> TASK:
Only the lines from the opening of the material through the line bearing "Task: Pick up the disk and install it" should be reproduced, exactly and without pictures.
※ ※ ※
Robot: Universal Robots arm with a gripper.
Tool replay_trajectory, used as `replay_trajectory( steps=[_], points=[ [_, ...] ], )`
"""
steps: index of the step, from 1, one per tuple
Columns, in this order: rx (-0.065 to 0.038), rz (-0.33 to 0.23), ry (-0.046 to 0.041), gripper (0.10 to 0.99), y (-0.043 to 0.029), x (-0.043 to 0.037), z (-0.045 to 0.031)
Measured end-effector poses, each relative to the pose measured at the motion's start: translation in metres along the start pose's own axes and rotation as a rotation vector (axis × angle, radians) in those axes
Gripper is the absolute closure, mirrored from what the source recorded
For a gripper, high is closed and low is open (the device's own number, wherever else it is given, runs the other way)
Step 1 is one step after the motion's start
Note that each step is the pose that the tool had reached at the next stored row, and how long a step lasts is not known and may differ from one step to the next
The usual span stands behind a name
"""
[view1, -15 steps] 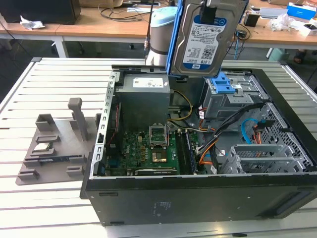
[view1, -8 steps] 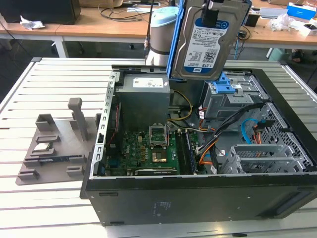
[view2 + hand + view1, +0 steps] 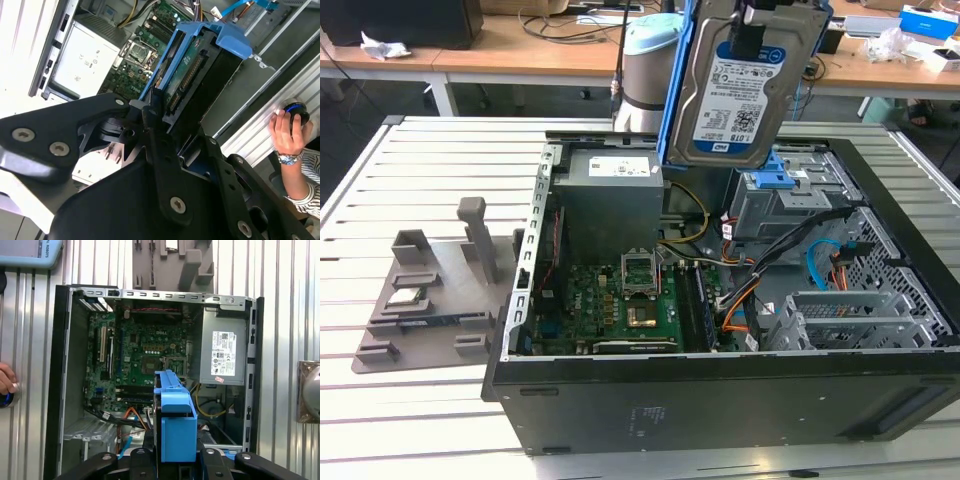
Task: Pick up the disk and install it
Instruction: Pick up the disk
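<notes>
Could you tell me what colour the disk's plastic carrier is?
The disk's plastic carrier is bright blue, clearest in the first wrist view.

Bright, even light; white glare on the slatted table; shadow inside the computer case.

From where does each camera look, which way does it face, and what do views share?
Exterior view: off the arm, slanting down at the open computer case; shows the arm with the disk held above.
First wrist view: on the wrist, straight down into the case; shows the gripper shut on the disk.
Second wrist view: on the wrist, along the disk's edge; shows the gripper's links.
Shared: both wrist views catch a person's hand beside the case.
</notes>
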State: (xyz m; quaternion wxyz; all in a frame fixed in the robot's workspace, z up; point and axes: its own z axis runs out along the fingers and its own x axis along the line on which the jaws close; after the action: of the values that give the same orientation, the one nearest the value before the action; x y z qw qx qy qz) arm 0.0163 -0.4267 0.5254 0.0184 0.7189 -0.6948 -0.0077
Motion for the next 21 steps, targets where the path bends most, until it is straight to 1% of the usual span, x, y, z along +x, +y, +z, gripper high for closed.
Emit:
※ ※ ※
> ANSWER SPACE:
Robot: Universal Robots arm with a gripper.
Tool replay_trajectory, used as `replay_trajectory( steps=[_], points=[ [_, ...] ], )`
"""
steps: index of the step, from 1, one per tuple
Columns, in this order: rx (-0.065 to 0.038), rz (-0.33 to 0.23), ry (-0.046 to 0.041), gripper (0.10 to 0.99), y (-0.043 to 0.029), x (-0.043 to 0.037), z (-0.045 to 0.031)
Measured end-effector poses, each relative to the pose measured at the motion's start: translation in metres along the start pose's own axes and rotation as a rotation vector (axis × angle, radians) in those axes
Gripper is the absolute closure, mirrored from what the source recorded
For a gripper, high is closed and low is open (the device's own number, wherever else it is given, runs the other way)
Step 1 is one step after the motion's start
Note that each step is the pose that the tool had reached at the next stored row, and how long a step lasts is not known and may differ from one step to the next
The usual span stands behind a name
"""
[view1, -15 steps] 
[view1, -8 steps] 
[view2 + hand + view1, +0 steps] 
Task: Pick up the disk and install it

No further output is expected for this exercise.